→ Work request: Search for the word "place" in the entries. Each line that holds it should be copied.

Records from a data source
^^^^^^^^

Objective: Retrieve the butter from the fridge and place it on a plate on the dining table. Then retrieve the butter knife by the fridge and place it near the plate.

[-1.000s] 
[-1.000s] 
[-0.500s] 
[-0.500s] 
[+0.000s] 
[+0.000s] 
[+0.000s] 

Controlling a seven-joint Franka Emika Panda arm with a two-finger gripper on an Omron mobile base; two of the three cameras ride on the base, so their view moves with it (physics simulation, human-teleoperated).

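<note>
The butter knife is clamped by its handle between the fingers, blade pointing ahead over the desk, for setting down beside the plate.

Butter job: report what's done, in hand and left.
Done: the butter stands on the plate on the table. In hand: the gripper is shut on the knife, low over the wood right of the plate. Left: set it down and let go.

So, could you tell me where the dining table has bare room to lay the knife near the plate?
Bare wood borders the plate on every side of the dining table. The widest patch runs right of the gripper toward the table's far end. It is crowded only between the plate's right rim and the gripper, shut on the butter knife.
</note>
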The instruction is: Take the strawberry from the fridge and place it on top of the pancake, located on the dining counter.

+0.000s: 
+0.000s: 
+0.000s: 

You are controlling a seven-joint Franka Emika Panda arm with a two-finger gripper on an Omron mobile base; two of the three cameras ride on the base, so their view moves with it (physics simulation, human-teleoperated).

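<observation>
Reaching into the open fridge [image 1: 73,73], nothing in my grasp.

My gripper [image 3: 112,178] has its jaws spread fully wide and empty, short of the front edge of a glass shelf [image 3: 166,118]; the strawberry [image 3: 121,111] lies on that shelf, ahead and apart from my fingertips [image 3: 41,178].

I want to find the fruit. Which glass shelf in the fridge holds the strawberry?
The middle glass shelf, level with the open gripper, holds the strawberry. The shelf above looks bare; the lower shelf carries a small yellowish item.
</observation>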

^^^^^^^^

→ Problem solution:
Objective: Retrieve the butter from the fridge and place it on a plate on the dining table. Then retrieve the butter knife by the fridge and place it near the plate.
The instruction is: Take the strawberry from the fridge and place it on top of the pancake, located on the dining counter.

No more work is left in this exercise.